Espero Faróis, mastros e velas !!
eço desculpas ao leitor por não dar-lhe hoje o prazer de um texto simpático, mas prometi a ti e a mim a minha sinceridade. Abro o peito por cima do teclado, nele deixo cair o que há. E o que há, em alguns dias, é gozo, é felicidade, é beleza e amor. Em outros, esta coisa disforme. Hoje há um desânimo, uma não-vontade que não combina comigo. Eu que sou enérgico demais, incomodado demais, me sentei no sofá dois dias atrás por e duas horas fiquei. Comi, conversei, pensei. As malas para visitar alguns parentes na cidade vizinha estavam nos meus pés, a hora de descer para a rodoviária passava com todos os seus minutos e segundos. O relógio contava o tempo como o tempo deve ser contado, e não há nada mais irritante que um relógio que faz o seu trabalho direito. Ele não corria, para que eu pudesse voltar logo para casa. Nem sequer andava devagar, para assim acalentar a poesia da minha saudade. Era um tic tac regular, sério, pontual. Quem já viu relógio pontual?

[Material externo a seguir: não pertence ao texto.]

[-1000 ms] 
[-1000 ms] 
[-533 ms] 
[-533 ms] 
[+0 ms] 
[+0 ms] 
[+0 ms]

Então, eu ando. Eu vou a todos os lugares, eu vejo todos os rostos, tudo é novo. Há os textos que me animam e me distraem, há o mundo no qual pareço não ter lugar. O lugar ao qual pertenço não é um lugar, são pessoas. O lugar onde quero estar não é físico nem estático, mas move-se longe daqui. Eu que tanto sonhei em sair, eu que tanto sonhei em estar longe. Eu que era outro menino e agora sou este homem. Eu que queria intensidade e às vezes me canso dela, eu que gosto de estar bem. Eu que não me sinto bem. Eu que tenho os olhos caídos e entediados, desinteressados e murchos. E, com tanta frequência, molhados.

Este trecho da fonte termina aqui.